Outgrowth of isolates from L1 and L2 in LB. After inoculation into LB, titers of cultures were determined to determine the CFU/ml over a period of 8 h. Each strain is shown in duplicate, with the wild type (ZK1142) shown in black, isolates from L1 shown in blue (A), and isolates from L2 shown in purple (B). Isolates from each lineage are distinguished by different symbols: L1.1 and L2.1 by ■, L1.2 and L2.2 by ●, L1.3 and L2.3 by ▴, and L1.4 and L2.4 by ◆. Genotypes are given in Table S1.

FIG 7.

Monoculture and competition phenotypes during long-term batch culture for L1 and L2 isolates. Isolates L1.1 (A), L1.2 (B), L1.3 (C), L1.4 (D), L2.1 (E), L2.2 (F), L2.3 (G), and L2.4 (H) are shown in monoculture (gray lines for each panel) and in competition (blue or purple lines for each panel) against wild-type cells (black lines for each panel). Each is shown in triplicate. Isolate genotypes are shown in Table S1.

DISCUSSION

Our findings provide the most in-depth analysis of an E. coli population evolving during long-term batch culture to date. We identified two main subpopulations that coexisted while continuously acquiring new mutations throughout the 1,200-day incubation. Two recent studies that used whole-genome sequencing to characterize E. coli populations during long-term batch culture incubation identified mutations in subunits of RNA polymerase as opposed to mutations affecting rpoS or hfq after 10 days. These differences in mutant alleles present on day 10 are likely attributed to differences in experimental design (14, 15). These studies both incubated cell populations in relatively large volumes (200 or 400 ml compared to 5 ml) and in flasks versus test tubes. It has been demonstrated that the culture volume and type of vessel used affect the dynamics of survival and therefore the selective pressures that populations experience (41).
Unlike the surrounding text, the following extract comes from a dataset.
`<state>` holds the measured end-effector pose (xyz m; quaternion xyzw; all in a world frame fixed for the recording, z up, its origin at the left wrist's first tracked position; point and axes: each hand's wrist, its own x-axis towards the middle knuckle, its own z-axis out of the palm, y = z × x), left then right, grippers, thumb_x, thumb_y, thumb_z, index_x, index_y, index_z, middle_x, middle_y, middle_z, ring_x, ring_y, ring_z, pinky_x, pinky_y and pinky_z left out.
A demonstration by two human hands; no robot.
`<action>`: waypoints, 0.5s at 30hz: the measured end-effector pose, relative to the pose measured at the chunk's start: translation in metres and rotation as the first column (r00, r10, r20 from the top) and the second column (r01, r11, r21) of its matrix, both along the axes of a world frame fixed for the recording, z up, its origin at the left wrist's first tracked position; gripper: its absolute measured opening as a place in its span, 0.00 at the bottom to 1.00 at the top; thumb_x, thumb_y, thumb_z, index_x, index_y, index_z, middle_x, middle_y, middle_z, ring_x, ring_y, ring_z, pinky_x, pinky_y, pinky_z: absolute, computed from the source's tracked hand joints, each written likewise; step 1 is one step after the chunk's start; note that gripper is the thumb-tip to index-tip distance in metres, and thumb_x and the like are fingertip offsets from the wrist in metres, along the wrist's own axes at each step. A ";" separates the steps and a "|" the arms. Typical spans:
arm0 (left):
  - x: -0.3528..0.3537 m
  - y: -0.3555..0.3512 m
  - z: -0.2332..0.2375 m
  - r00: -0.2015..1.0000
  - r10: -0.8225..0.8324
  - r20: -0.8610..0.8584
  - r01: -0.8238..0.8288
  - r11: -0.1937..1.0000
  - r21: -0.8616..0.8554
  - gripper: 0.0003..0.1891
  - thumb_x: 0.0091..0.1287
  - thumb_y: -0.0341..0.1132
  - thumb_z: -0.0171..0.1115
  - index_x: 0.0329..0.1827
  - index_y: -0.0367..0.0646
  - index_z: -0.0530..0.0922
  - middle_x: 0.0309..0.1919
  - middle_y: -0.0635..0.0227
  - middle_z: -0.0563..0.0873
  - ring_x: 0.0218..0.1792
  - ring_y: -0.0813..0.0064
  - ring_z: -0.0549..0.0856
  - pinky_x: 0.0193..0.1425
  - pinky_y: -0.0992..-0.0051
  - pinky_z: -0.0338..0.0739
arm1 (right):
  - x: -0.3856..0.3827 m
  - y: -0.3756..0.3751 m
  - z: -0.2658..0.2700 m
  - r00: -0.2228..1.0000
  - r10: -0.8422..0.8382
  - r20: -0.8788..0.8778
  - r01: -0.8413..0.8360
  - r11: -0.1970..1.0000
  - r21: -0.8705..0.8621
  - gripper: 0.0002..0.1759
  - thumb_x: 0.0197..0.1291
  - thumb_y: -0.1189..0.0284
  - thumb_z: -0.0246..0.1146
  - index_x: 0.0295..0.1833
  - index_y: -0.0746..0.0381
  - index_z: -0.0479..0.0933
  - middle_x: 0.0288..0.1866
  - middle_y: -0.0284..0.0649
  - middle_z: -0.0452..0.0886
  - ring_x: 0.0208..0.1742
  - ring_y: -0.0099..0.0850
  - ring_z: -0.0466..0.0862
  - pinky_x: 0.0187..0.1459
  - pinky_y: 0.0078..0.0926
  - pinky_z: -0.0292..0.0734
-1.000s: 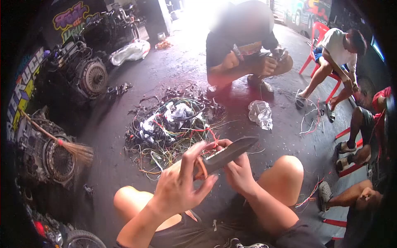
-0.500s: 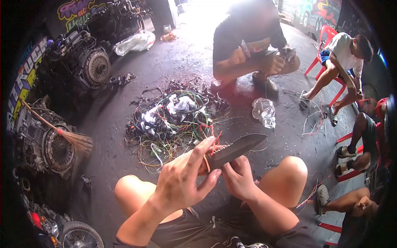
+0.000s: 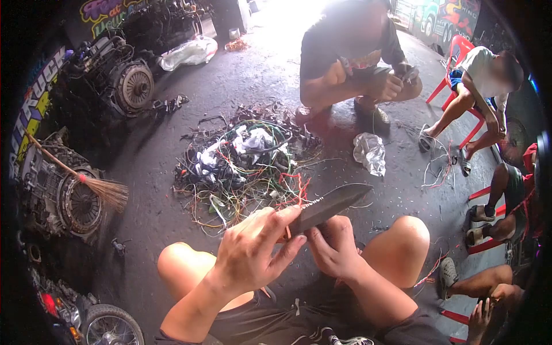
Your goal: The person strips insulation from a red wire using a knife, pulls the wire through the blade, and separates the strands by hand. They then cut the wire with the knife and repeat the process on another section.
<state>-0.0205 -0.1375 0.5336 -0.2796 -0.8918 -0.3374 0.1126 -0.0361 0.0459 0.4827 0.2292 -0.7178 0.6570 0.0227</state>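
A dark knife [image 3: 330, 208] with a serrated stretch near its handle points up and to the right. My left hand [image 3: 248, 241] is closed around its orange handle, mostly hidden by the fingers. A twisted red wire [image 3: 301, 187] rises beside the left index fingertip, at the serrated part of the blade. My right hand [image 3: 333, 247] is pinched closed against the lower edge of the blade near the handle. What its fingertips hold is hidden. Beyond the hands lies a tangled pile of wires [image 3: 241, 167] with white scraps in it.
A crouching person [image 3: 351, 63] works with their hands across the pile. Another sits on a red chair [image 3: 458, 52]; more people sit along the right. Crumpled silvery plastic [image 3: 370, 154] lies on the floor. Engine parts [image 3: 132, 86], a broom [image 3: 103, 187] and a motorcycle wheel [image 3: 112, 328] are at left.
My left index finger has come down and bent closer to the blade. The knife has shifted slightly. At the lower right, a seated person's hands have come into sight.
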 end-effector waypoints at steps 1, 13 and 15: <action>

Despite the differences in experimental design, there are still mutated genes shared between these two studies and the work presented here. Mutant alleles of cpdA, putP, proQ, crp, glpR, hfq, rpoS, sdhB, and rimJ were identified as core mutations here and in at least one of the other studies, further demonstrating their relevance for survival in an LTSP environment. Mutations in the global regulator genes observed here, such as hfq and rpoS, as well as in the genes encoding the core transcriptional machinery from these other studies, may point to global transcriptional dysregulation as an early strategy for adaptation during LTSP. Global dysregulation followed by fine-tuning to restore transcription to a prestress or new optimal state has been proposed as a strategy to adapt to stressful environments (42, 43).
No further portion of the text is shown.